++++ Material provided ++++

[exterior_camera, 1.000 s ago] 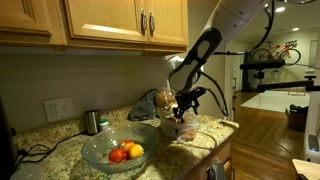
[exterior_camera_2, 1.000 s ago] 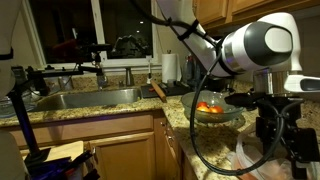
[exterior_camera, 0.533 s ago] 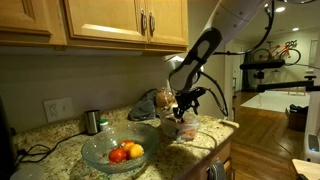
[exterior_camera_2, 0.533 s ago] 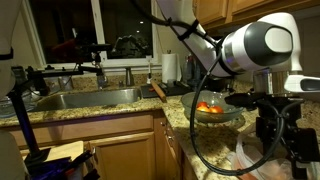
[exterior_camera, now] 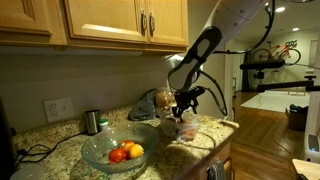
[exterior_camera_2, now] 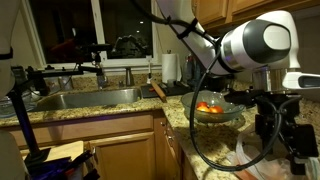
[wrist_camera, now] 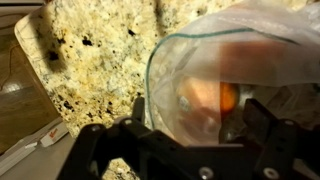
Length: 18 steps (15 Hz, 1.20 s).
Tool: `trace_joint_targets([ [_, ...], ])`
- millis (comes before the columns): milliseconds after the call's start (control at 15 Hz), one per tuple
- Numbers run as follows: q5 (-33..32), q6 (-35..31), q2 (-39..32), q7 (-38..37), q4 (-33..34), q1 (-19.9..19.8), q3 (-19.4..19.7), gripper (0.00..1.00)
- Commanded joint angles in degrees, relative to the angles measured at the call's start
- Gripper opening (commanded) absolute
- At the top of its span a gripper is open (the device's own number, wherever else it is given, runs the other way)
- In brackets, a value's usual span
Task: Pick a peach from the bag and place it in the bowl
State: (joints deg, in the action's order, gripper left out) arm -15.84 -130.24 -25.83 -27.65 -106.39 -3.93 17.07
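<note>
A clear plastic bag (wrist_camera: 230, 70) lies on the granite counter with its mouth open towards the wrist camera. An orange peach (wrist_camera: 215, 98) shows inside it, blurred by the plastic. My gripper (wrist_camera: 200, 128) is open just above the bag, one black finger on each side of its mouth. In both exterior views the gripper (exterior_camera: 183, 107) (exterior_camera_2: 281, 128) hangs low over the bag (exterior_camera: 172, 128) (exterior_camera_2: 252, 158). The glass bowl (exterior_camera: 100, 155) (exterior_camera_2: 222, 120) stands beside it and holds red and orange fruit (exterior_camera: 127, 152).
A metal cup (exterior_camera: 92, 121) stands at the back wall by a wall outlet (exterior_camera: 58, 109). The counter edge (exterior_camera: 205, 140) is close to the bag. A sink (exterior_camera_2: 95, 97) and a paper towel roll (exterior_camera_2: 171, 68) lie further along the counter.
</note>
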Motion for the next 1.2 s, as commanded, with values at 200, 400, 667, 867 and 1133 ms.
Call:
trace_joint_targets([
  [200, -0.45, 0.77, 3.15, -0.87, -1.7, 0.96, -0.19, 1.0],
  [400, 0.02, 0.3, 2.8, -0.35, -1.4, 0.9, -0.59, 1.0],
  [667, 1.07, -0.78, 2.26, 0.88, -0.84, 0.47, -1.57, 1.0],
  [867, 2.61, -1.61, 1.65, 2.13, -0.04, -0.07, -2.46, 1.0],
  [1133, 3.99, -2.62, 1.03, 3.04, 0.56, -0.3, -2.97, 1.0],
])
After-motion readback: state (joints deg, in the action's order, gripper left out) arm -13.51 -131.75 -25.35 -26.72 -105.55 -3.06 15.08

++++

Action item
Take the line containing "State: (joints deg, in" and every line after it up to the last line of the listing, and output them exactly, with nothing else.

Result of this task
State: (joints deg, in the action's order, gripper left out) arm -15.84 -130.24 -25.83 -27.65 -106.39 -3.93 17.07
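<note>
A clear plastic bag (wrist_camera: 230, 70) lies on the granite counter with its mouth open towards the wrist camera. An orange peach (wrist_camera: 215, 98) shows inside it, blurred by the plastic. My gripper (wrist_camera: 200, 128) is open just above the bag, one black finger on each side of its mouth. In both exterior views the gripper (exterior_camera: 183, 107) (exterior_camera_2: 281, 128) hangs low over the bag (exterior_camera: 172, 128) (exterior_camera_2: 252, 158). The glass bowl (exterior_camera: 100, 155) (exterior_camera_2: 222, 120) stands beside it and holds red and orange fruit (exterior_camera: 127, 152).
A metal cup (exterior_camera: 92, 121) stands at the back wall by a wall outlet (exterior_camera: 58, 109). The counter edge (exterior_camera: 205, 140) is close to the bag. A sink (exterior_camera_2: 95, 97) and a paper towel roll (exterior_camera_2: 171, 68) lie further along the counter.
</note>
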Motion for the next 1.2 s, as commanded, with values at 200, 400, 667, 867 and 1133 ms.
Call:
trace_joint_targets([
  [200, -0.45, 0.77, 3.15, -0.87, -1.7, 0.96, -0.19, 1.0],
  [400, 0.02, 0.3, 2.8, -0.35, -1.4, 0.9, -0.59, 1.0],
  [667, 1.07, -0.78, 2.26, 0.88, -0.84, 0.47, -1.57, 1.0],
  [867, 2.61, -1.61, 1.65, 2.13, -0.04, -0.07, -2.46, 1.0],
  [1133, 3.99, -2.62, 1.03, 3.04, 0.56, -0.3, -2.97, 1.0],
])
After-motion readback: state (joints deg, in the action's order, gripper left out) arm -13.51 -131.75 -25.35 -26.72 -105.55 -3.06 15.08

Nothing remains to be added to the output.